Andrew Gruel of Slapfish doesn't want diners to have just any tuna-fish sandwich; he wants to take the notion of a traditional one and “make it the apex of tuna sandwiches.” As we continue our interview in the future home of his and Jethro Naude's test kitchen, Gruel shares his passion for shellfish and how jazz factors into things.
Hardest lesson you've learned:
Hard work doesn't always pay off; efficient hard work does.
What would your last meal on Earth be?
Limitless eggs Benedicts made with poached quail eggs and petite English muffins — hundreds of them — with Hollandaise to drink.
Who's your hero, culinary or otherwise?
Both of my parents are pretty amazing people, and neither knows how to cook, therefore making them my culinary heroes as well. Without them, I wouldn't have ended up in the kitchen.

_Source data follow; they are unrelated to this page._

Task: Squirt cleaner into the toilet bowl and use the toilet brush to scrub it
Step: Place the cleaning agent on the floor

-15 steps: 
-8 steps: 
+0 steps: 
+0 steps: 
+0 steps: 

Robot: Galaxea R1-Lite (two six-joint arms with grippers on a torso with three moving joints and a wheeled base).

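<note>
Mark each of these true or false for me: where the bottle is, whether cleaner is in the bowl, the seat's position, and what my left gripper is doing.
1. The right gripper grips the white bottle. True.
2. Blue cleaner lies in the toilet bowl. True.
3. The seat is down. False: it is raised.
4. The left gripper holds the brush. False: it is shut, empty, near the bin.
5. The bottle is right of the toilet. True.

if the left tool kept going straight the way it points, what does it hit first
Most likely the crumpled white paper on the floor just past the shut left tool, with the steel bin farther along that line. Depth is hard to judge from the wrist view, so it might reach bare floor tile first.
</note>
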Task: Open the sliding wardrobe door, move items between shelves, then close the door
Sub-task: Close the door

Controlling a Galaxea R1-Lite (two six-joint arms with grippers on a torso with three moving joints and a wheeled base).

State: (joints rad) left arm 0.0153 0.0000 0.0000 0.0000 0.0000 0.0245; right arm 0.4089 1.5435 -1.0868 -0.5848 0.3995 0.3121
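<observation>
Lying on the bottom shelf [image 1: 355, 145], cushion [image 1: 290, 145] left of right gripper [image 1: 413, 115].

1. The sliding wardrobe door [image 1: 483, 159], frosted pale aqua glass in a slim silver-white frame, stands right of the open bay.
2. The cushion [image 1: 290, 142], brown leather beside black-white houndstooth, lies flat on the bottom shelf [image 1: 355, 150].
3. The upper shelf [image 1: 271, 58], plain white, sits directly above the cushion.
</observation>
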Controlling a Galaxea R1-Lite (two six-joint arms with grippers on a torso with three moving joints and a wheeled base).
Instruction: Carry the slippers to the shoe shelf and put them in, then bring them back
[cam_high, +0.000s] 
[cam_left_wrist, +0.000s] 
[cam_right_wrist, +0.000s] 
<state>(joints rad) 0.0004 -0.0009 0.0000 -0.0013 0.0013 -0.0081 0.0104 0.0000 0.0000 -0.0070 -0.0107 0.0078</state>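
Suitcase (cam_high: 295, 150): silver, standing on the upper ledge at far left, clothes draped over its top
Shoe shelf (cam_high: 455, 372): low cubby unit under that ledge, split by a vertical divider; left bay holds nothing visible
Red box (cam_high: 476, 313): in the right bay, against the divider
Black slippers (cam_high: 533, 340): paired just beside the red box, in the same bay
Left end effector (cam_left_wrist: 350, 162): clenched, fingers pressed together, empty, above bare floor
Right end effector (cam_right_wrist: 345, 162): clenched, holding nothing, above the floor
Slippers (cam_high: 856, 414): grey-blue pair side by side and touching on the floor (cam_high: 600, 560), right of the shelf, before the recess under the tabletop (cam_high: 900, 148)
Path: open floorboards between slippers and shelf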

Tell us about your food-service-industry background.
I have worked in large hotels and small restaurants for 14 years, more recently in the world of seafood. I have degrees in food marketing and culinary arts. I love every aspect of the hospitality industry, from marketing to washing dishes and now driving large trucks with stoves in them.
Why call yourselves Slapfish? Do folks get confused?
I love onomatopoeia. “Fish so fresh you can slap it!” The sizzle in the pan.
What are the challenges to specializing in seafood — i.e., refrigeration, etc. — on a food truck?
The challenge isn't keeping it fresh, as we receive it daily, but instead convincing people it is fresh. Selling seafood on a food truck mistakenly conjures up images of food sold out of a Cadillac. We're also a wholesale importer.
How did you and Jethro meet?
We met while I was living in Silverlake. I was the the program manager for the Aquarium of the Pacific's sustainable Seafood for the Future program, and he was a sustainable-seafood wholesaler/importer for his own company, Status Seafood, trying to promote his well-managed seafood.
Let's discuss how sustainability factors into your cuisine.
We only serve sustainable seafood. . . . Our oceans are very precious, as is our health. We promote that people should be eating more seafood, but the right types of seafood — abundant, well-managed and free from pollutants.
What dish would you tell newcomers to Slapfish to try first?
The Lobsticle: It's flavor country on a stick. We just finished working on an animated feature on how to eat one.
What would you be doing if you weren't in this business?
I would be a jazz piano player.
What advice do you have for those who might be thinking about a career in food?
Go travel the U.S. and eat with a diary. Learn about your palette. Get ready for long hours, gluttony, crazy personalities and lots of burns — and sideburns.
What do you see yourself doing in five years? Ten years?
Traveling, cooking, opening up more Slapfish restaurants and teaching young cooks how to take themselves less seriously.